Girl on a Bicycle (Liebe und andere Turbulenzen; "Love and Other Turbulence") is a 2013 English-language German independent romantic comedy written and directed by Jeremy Leven, produced by Quirin Berg and Max Wiedemann, and starring Vincenzo Amato, Nora Tschirner, Paddy Considine, Louise Monot, and Stéphane Debac. Girl on a Bicycle was filmed in Munich, Bavaria, Germany, and Paris, France.

==Plot==
Paolo, an Italian who drives a Paris tour bus, has just proposed to his true love, German stewardess, Greta, when a young French beauty, Cécile pulls up beside his bus on her bicycle – and, in short order, Paolo, following some very bad advice from his friend, Derek, finds himself with a German fiancée, a French "wife", two Australian children who call him "Papa", and his life upside-down.

==Cast==
- Nora Tschirner as Greta
- Vincenzo Amato as Paolo
- Paddy Considine as Derek
- Louise Monot as Cecile
- Christine Citti as Dominique
- Stéphane Debac as Francois
- Chiara de Luca as Police woman

==Production==
Girl on a Bicycle is written and directed by Jeremy Leven (screenwriter of The Notebook), and produced by Quirin Berg and Max Wiedemann (producers of The Lives of Others). It was filmed in Munich and Paris.

==Release==
Warner Bros. Pictures released the film in Germany in Spring 2013. In June 2013, Monterey Media bought the United States distribution rights and has released the film in the United States in Fall 2013.

Girl on a Bicycle was selected to screen at the following film festivals:
- 2013 Austin Film Festival
- 2013 Ft Lauderdale International Film Festival
- 2013 Daytona Beach Film Festival
- 2014 Sedona Film Festival

==Reception==
On review aggregator website Rotten Tomatoes, Girl on a Bicycle has an approval rating of 8% based on 12 reviews, with an average rating of 3.30/10. On Metacritic, the film has a weighted average score of 32 out of 100 based on 10 reviews, indicating "generally unfavorable reviews".

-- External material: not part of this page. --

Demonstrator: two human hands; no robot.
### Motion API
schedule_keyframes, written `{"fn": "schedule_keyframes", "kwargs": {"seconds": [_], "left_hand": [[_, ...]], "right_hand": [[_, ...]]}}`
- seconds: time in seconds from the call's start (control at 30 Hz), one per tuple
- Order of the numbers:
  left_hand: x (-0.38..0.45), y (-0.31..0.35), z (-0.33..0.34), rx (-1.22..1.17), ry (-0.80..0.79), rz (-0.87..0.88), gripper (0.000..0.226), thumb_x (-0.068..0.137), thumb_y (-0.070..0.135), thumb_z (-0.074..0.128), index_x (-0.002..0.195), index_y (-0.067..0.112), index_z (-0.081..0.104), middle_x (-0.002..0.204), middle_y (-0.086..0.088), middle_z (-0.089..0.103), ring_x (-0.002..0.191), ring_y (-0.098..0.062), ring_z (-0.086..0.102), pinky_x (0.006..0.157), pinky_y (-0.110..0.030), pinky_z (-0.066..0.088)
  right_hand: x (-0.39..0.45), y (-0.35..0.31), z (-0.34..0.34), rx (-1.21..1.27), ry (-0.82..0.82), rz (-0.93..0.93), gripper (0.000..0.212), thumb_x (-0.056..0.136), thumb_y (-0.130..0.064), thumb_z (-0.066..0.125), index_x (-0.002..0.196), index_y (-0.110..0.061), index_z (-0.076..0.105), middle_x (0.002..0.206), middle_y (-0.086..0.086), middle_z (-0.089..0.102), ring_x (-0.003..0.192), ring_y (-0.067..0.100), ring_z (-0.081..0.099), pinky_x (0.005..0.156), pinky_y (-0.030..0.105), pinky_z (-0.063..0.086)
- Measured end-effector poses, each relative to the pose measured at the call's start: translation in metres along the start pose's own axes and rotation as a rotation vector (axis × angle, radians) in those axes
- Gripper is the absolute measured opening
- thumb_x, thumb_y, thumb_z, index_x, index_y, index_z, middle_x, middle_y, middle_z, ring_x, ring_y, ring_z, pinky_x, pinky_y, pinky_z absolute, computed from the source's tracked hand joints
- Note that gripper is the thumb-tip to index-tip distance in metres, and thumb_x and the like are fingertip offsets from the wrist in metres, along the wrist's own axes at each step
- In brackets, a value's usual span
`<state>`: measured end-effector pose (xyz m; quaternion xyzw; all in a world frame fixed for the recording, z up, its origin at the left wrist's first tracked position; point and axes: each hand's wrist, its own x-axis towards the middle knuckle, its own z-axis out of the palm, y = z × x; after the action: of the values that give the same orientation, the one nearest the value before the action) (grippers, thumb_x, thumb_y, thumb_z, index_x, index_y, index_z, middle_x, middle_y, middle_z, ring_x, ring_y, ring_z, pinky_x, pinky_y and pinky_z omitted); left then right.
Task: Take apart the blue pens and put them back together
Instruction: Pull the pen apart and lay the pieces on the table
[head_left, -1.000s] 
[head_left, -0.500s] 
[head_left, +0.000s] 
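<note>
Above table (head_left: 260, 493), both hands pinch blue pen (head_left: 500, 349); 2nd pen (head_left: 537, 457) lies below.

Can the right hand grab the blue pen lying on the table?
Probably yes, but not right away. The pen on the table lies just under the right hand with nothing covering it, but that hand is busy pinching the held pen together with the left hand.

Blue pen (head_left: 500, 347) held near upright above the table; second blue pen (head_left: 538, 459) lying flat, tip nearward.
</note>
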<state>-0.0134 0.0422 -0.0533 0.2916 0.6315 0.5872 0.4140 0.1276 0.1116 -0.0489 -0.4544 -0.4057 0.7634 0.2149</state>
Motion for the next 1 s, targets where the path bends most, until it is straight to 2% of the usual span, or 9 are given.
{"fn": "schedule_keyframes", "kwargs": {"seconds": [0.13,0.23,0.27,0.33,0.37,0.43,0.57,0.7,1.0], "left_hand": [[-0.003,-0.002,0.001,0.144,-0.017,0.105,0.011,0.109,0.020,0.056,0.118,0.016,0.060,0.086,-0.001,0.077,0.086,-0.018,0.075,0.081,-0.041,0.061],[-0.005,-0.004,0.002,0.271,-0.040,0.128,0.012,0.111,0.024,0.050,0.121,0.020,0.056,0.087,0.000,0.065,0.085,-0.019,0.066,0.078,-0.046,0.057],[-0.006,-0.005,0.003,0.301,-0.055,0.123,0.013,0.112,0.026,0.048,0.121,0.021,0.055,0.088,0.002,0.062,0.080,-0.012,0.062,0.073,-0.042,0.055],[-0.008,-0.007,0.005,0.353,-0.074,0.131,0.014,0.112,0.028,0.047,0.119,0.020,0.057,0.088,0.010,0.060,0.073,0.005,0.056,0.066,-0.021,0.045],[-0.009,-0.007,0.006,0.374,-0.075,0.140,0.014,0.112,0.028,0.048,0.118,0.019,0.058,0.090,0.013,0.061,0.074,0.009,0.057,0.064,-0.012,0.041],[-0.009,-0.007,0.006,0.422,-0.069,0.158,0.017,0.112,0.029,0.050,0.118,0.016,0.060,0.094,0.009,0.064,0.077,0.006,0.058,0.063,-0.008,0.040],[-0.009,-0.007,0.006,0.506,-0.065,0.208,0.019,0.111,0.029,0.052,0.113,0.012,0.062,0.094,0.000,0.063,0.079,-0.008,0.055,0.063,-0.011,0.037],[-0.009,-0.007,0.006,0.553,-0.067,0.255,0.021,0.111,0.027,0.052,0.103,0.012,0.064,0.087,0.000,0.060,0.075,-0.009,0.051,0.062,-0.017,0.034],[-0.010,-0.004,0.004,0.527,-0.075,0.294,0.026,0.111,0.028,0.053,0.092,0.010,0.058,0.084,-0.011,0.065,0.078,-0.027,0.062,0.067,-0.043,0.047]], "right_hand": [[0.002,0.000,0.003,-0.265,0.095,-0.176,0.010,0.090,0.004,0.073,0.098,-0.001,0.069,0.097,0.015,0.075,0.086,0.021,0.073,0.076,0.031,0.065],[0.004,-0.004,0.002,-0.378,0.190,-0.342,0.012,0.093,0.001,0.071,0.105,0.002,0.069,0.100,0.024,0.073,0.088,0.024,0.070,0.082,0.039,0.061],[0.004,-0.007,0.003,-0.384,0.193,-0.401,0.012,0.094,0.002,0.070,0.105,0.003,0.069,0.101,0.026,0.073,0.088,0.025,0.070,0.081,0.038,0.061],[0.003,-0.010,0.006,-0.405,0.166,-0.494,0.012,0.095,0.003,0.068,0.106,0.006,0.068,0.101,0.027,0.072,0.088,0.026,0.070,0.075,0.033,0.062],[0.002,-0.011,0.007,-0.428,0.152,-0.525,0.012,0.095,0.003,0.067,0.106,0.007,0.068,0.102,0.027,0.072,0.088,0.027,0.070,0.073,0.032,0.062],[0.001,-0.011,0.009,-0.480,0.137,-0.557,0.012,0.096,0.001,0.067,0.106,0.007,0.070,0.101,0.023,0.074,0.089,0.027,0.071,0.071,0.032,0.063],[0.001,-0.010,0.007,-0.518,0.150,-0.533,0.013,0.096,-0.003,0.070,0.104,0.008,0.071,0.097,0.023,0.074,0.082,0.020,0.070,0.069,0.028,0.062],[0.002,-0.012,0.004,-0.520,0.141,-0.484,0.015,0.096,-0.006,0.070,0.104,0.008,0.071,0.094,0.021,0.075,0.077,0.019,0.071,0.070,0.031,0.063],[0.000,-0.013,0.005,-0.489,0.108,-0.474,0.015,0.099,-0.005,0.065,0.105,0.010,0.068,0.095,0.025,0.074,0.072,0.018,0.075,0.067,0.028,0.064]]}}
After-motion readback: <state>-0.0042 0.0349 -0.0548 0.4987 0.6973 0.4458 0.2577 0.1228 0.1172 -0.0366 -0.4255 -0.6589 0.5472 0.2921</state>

Tom Long of The Detroit News have said that "Stupidity is an international condition. How reassuring", while Odie Henderson of RogerEbert.com gave it a half star and said that "[the film] may be the worst romantic comedy I have ever seen, and this is not hyperbole".

According to Sheri Linden of Los Angeles Times, the film is "more of a foolish plod than a weightless rollick".